Study of the orientation of thiourea adsorbed on aluminum oxide by tunneling spectroscopy. I. Determination of partial charges from molecular electrostatic potential calculations for thiourea and urea.

Abstract

Ab initio electrostatic molecular potentials for urea [CO(${\mathrm{NH}}_{2}$${)}_{2}$] and thiourea [CS(${\mathrm{NH}}_{2}$${)}_{2}$] have been calculated with use of restricted Hartree-Fock theory. A nonlinear least-squares regression package was used to fit atomic partial charges to the potentials. Calculations were made with use of several different basis sets with and without polarization functions. Basis-set scaling factors calculated for each atom showed that the potential-derived (PD) charges were much more reliable than the Mullikan values.

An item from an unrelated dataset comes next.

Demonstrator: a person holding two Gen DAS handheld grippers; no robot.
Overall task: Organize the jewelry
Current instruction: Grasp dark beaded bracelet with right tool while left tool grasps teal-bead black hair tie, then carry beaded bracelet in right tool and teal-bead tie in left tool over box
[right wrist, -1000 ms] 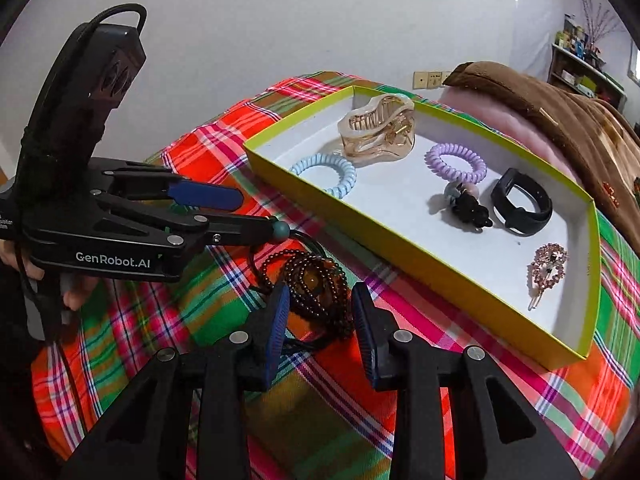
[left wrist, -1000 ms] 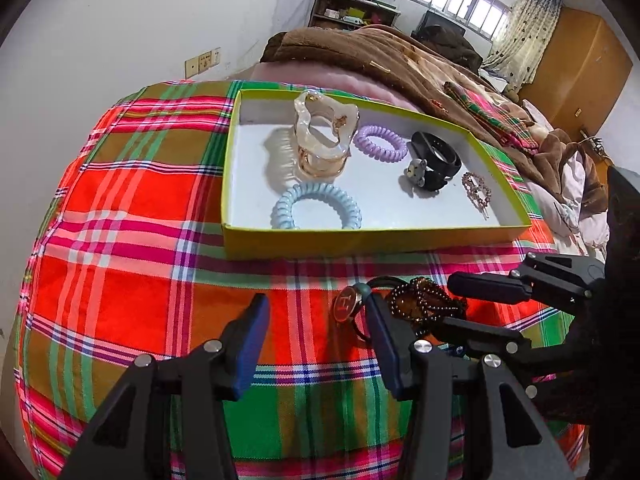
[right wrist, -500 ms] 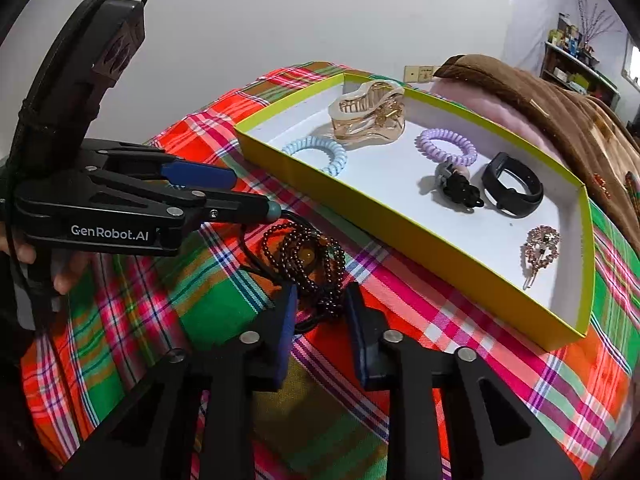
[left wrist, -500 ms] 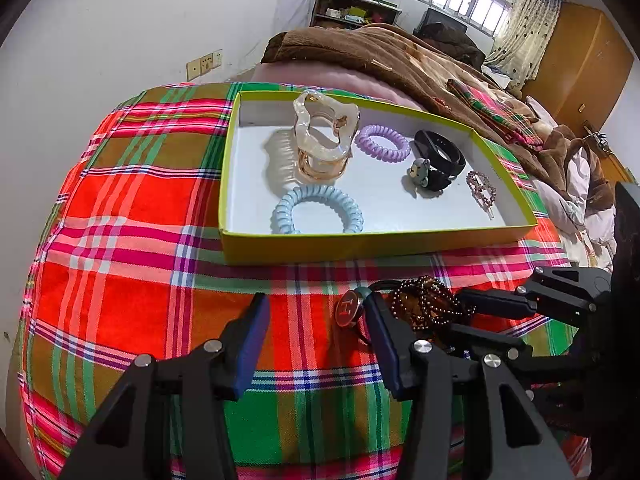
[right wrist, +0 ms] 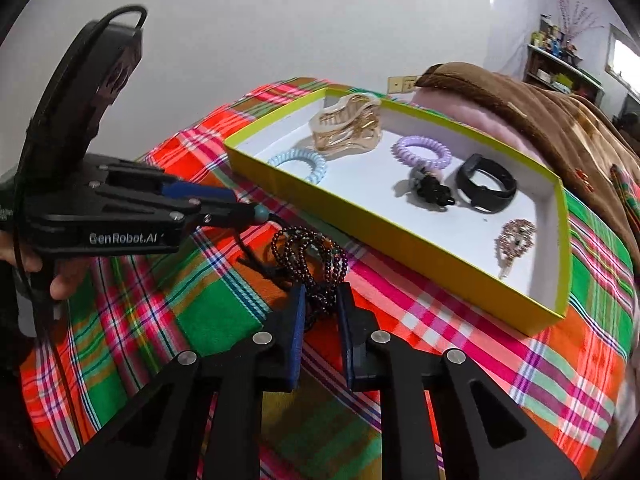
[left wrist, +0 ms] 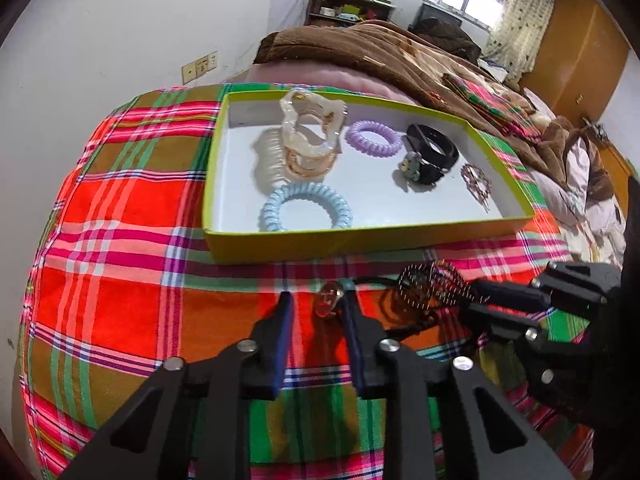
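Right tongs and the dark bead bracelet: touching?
Touching. The right wrist view shows the bead bracelet running down between the right tongs, its lower beads pressed against both fingers.

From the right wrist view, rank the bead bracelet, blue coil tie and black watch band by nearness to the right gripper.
1. bead bracelet, between the fingers of the right gripper, on the cloth.
2. blue coil tie, tray's near-left corner.
3. black watch band, deeper in the tray, to the right.

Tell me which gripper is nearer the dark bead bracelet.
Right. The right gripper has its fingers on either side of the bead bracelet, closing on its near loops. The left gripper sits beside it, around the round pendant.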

The effects of a vibrational mode on the calculated partial charges were also evaluated. Dipole moments were calculated with use of various basis sets and compared with observed values. The potential was also fitted by splitting the static charge determined for each atomic site into two portions. The core-charge portion was forced to follow the nuclear motion, whereas the valence-charge portion was allowed to float in a direction such that the best fit to the potential was obtained. This latter procedure provided reproductions of the calculated quantum-mechanical electrostatic potentials which were determined to be sufficiently accurate for electron-tunneling-intensity calculations. Comparison of experimental and calculated tunneling intensities for thiourea are presented in the following paper.